Assemblage de bandes de papier journal découpées puis imbriquées les unes aux autres, Tissage de l’artiste francaise Irène Rodrigues (1964-) est une composition aussi atemporelle que fragile ; une oeuvre poétique que nous avons choisi d’honorer à l’occasion du 71e Salon des Réalités Nouvelles qui se tient du 15 au 22 octobre au parc Floral de Paris.
« Je travaille à partir de l’existant. Ici, c’est le papier journal que je collecte, manipule, transforme et qui, de ce fait, change de statut […] », confie la plasticienne. Assemblés et emboîtés les uns aux autres, ces lambeaux de papier donnent naissance à des modules en forme de losanges, que l’artiste fusionne pour créer, tisser, une étendue au sol. Entre ses mains, la « matière-papier » devient matériau, au coeur d’un processus créatif et plastique sensible et singulier. Au premier regard en effet, cet assemblage au sol – point de colle ni attaches dans le travail d’Irène Rodrigues – évoque un banc de poissons se déplacant à l’unisson. A l’instar de ces êtres mouvants, les feuilles de papier journal font masse, instigant la matière dans un mouvement ondulatoire et fusionnel. De l’aveu même de l’artiste, la ligne en tant que trait constitutif d’une figure, revêt un caractère central : « graphique, picturale et sculpturale », elle est le fil rouge de l’oeuvre, celui qui bâtit les surfaces, les formes et les volumes. Une ligne répétée à l’infini, tel un étroit brodage des divers éléments – la matière et l’espace, les vides et les pleins. Une facon toute singulière pour Irène Rodrigues de rendre compte de sa vision du monde et de l’espace environnant.

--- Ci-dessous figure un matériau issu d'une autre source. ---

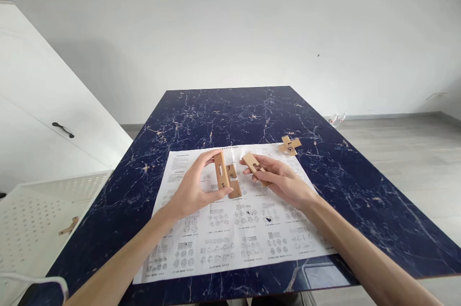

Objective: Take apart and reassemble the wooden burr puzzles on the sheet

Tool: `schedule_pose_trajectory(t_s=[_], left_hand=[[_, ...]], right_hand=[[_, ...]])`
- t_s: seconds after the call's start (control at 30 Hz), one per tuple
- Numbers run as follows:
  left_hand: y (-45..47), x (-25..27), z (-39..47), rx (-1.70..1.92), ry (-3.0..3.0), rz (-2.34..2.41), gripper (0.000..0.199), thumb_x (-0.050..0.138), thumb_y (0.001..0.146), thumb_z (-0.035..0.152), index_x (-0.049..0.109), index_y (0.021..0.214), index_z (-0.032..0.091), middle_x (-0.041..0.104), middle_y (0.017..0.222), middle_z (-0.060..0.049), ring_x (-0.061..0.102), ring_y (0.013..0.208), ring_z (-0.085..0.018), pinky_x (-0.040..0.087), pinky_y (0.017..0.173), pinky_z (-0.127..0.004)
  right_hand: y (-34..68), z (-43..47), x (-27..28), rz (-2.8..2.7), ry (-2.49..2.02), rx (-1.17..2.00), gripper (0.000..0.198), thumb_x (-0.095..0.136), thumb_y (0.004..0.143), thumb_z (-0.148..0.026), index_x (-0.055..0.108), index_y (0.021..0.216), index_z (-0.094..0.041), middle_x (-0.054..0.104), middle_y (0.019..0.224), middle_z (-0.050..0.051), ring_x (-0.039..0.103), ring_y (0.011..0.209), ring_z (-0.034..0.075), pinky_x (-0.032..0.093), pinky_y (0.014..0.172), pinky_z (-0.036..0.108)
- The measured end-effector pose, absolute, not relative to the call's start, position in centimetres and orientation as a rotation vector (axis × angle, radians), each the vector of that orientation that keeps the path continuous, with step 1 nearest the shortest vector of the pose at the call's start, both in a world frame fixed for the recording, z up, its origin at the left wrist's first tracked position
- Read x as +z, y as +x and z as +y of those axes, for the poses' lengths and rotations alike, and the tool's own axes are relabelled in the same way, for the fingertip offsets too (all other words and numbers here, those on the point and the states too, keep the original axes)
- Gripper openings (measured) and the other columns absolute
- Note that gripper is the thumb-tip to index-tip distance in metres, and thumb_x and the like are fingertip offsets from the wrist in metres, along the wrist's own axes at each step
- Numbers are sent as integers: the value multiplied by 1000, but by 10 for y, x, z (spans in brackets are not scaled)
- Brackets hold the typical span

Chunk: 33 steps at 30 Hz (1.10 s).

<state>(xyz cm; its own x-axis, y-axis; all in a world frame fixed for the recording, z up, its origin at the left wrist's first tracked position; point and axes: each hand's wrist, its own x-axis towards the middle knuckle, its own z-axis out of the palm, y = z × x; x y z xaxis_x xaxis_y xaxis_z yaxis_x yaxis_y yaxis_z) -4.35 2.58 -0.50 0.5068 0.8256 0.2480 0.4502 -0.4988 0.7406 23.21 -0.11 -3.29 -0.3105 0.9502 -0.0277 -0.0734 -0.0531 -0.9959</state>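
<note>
Between the thumb and fingers of my left hand (196, 183) stands a slotted wooden puzzle piece (222, 174) marked 2, gripped at its two ends. Just right of it, a notched wooden piece (234, 189) with other markings shows; whether it lies on the paper or touches the held piece I cannot tell. My right hand (279, 176) pinches another notched wooden puzzle piece (249, 159), tilted, with its lower end partly behind the thumb. Both hands are over a printed instruction sheet (223, 222) with rows of small diagrams.
A cross-shaped wooden assembly (289, 145) sits at the sheet's upper right corner on the dark blue marbled table (230, 114). Left of the table, a white perforated basket (39, 219) holds a wooden piece (69, 226). A white cabinet (43, 94) stands behind it.
</note>
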Motion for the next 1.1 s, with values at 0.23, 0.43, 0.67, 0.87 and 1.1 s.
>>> schedule_pose_trajectory(t_s=[0.23, 0.43, 0.67, 0.87, 1.1], left_hand=[[-36, -10, 19, 896, 2070, 932, 82, 84, 88, 53, 42, 156, 36, 50, 162, -10, 50, 150, -38, 42, 126, -64], [-28, -8, 4, 1039, 1885, 836, 75, 79, 94, 53, 41, 157, 40, 47, 165, -7, 44, 156, -35, 39, 131, -59], [-22, -7, -4, 975, 1825, 787, 77, 78, 93, 56, 38, 158, 43, 40, 169, -6, 42, 157, -34, 37, 132, -60], [-22, -7, -3, 910, 1827, 782, 82, 81, 90, 59, 38, 157, 43, 41, 170, -6, 41, 158, -35, 34, 133, -61], [-27, -8, -1, 810, 1792, 756, 84, 82, 88, 60, 38, 159, 45, 39, 173, -5, 41, 158, -36, 37, 131, -60]], right_hand=[[224, -6, -27, -1227, -888, 1734, 39, 75, 96, -55, 71, 114, -21, 72, 99, 5, 59, 65, 12, 47, 54, 27], [221, -11, -20, -1297, -906, 1787, 44, 63, 103, -61, 57, 86, -21, 46, 65, -8, 25, 46, 6, 19, 45, 25], [217, -15, -17, -1377, -896, 1850, 46, 62, 102, -65, 53, 83, -23, 34, 58, -10, 21, 47, 8, 20, 46, 27], [219, -14, -17, -1430, -891, 1837, 47, 59, 103, -65, 55, 85, -23, 36, 57, -10, 22, 46, 8, 20, 45, 27], [222, -14, -16, -1494, -870, 1817, 46, 58, 105, -63, 55, 84, -22, 37, 58, -10, 23, 47, 8, 21, 46, 26]])
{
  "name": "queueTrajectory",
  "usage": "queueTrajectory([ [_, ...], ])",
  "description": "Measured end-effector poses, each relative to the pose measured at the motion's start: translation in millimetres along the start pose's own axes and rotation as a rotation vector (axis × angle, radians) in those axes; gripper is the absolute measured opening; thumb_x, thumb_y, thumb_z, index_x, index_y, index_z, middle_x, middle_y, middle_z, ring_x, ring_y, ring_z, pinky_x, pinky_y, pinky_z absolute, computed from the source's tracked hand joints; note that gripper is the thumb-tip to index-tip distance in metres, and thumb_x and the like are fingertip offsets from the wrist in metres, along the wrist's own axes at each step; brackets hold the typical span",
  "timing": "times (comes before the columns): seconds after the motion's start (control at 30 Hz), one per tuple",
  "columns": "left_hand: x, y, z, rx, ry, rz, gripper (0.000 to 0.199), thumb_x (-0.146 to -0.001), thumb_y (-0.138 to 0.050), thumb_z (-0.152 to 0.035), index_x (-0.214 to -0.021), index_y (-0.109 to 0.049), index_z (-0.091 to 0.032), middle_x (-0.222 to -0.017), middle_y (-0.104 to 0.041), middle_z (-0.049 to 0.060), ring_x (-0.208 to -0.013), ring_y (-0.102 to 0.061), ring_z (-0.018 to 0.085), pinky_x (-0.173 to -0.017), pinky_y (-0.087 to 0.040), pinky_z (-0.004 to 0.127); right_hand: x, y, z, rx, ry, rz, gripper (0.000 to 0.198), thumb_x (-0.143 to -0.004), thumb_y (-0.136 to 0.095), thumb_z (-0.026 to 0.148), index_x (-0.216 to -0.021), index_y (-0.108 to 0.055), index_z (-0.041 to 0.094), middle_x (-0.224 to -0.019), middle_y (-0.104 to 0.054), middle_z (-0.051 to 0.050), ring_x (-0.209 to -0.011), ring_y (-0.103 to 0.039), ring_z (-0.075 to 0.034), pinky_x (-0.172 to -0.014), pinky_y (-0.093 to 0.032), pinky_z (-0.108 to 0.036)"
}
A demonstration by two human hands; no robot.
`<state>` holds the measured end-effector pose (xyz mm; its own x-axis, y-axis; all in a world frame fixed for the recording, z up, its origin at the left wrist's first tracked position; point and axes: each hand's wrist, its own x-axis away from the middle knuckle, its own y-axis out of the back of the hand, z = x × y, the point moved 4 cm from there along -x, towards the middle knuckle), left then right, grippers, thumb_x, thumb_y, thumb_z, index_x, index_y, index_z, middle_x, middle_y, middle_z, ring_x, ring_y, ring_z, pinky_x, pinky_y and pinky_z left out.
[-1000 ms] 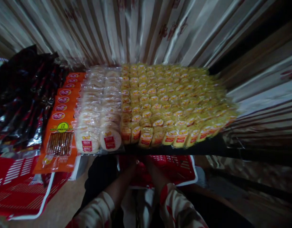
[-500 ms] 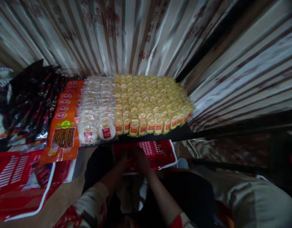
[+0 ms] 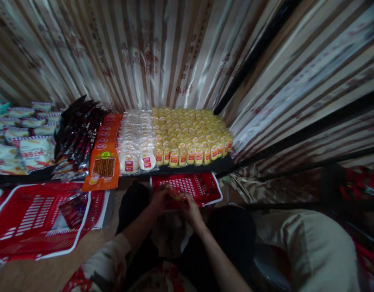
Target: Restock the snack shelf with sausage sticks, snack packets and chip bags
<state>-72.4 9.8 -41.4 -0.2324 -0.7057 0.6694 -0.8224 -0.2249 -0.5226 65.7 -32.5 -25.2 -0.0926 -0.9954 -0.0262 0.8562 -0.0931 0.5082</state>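
At six o'clock in the view, the left hand and the right hand are gripping a small yellow-and-red packet between their fingers, its label being unreadable. The packet is showing against a red basket. From the hands, yellow snack packs are standing at twelve o'clock, an orange pouch lying at ten.

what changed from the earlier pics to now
The left hand and right hand have drawn back from the shelf edge toward the person. A small packet now shows between their fingers; when it was gripped is too dim to tell. The view has shifted, showing more white bags at left. The yellow snacks, crackers and orange packs look unchanged.
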Motion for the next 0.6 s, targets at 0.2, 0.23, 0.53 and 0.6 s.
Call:
queueTrajectory([
  [0.2, 27, -6, -13, -0.030, -0.055, 0.093, 0.034, -0.063, -0.066, -0.009, -0.095, -0.058, -0.016, -0.077, -0.064, 0.000, -0.065, -0.062, 0.013, -0.063, -0.052, 0.026, 10, 0, 16, -0.498, -0.346, -0.108, 0.036, -0.067, -0.066, 0.039, -0.098, -0.058, 0.022, -0.095, -0.068, -0.005, -0.087, -0.065, -0.022, -0.078, -0.054, -0.035],
  [0.23, 31, -7, -16, -0.015, -0.076, 0.093, 0.034, -0.063, -0.065, -0.008, -0.096, -0.057, -0.016, -0.078, -0.064, 0.001, -0.065, -0.063, 0.013, -0.063, -0.052, 0.026, 11, -1, 18, -0.574, -0.400, -0.139, 0.043, -0.063, -0.069, 0.041, -0.100, -0.057, 0.022, -0.094, -0.068, -0.005, -0.084, -0.065, -0.022, -0.074, -0.054, -0.034],
  [0.53, 56, -8, -36, -0.052, -0.245, -0.045, 0.029, -0.064, -0.068, -0.003, -0.087, -0.057, -0.017, -0.085, -0.063, 0.002, -0.075, -0.063, 0.014, -0.073, -0.053, 0.029, 13, -10, 33, -0.814, -0.539, -0.157, 0.049, -0.051, -0.081, 0.040, -0.090, -0.058, 0.021, -0.080, -0.069, -0.001, -0.068, -0.066, -0.015, -0.061, -0.054, -0.026],
  [0.6, 58, -7, -39, -0.104, -0.268, -0.097, 0.023, -0.064, -0.070, -0.004, -0.079, -0.056, -0.017, -0.076, -0.062, 0.001, -0.071, -0.063, 0.013, -0.072, -0.052, 0.028, 13, -12, 37, -0.784, -0.502, -0.138, 0.046, -0.052, -0.080, 0.042, -0.087, -0.058, 0.020, -0.079, -0.069, -0.001, -0.066, -0.066, -0.014, -0.060, -0.053, -0.025],
])
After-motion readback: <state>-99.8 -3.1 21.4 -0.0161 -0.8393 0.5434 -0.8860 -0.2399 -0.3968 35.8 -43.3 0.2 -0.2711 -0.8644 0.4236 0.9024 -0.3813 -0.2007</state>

Transformé, déconstruis et reconstruis, le papier journal incarne dans Tissage une réalité plastique nouvelle, porteuse de sens, qui n’est pas sans interpeler le spectateur. Car quoi de plus symbolique que son utilisation à des fins purement esthétiques ? Loin de « l’aspect industriel, sans valeur, fragile et éphémère » dudit papier, Irène Rodigues l’inscrit au contraire dans une démarche artistique synonyme de durée et de recommencement perpétuel. Le papier journal, bien plus qu’un support d’expression – à la fois témoin et acteur de la société d’abondance qui est la nôtre –, se gorge ici d’une aura immatérielle qui enveloppe l’oeuvre toute entière. Au statut fonctionnel du papier journal se substitue le Beau, questionnant en chacun d’entre nous le rapport particulier que nous entretenons avec la matière, vivante, dont procèdent ces feuillets. Et si la poésie et l’intimité, difficilement substituables, qui se dégagent de Tissage se trouvaient là…
« Je travaille à défaire cette structure [celle de la fibre du papier] pour mettre au jour de nouvelles réalités plastiques. », dit Irène Rodrigues. Un pari réussi avec Tissage, où la page devient oeuvre d’art ; où l’éphèmère n’est plus ; où la poésie s’empare de l’ordinaire.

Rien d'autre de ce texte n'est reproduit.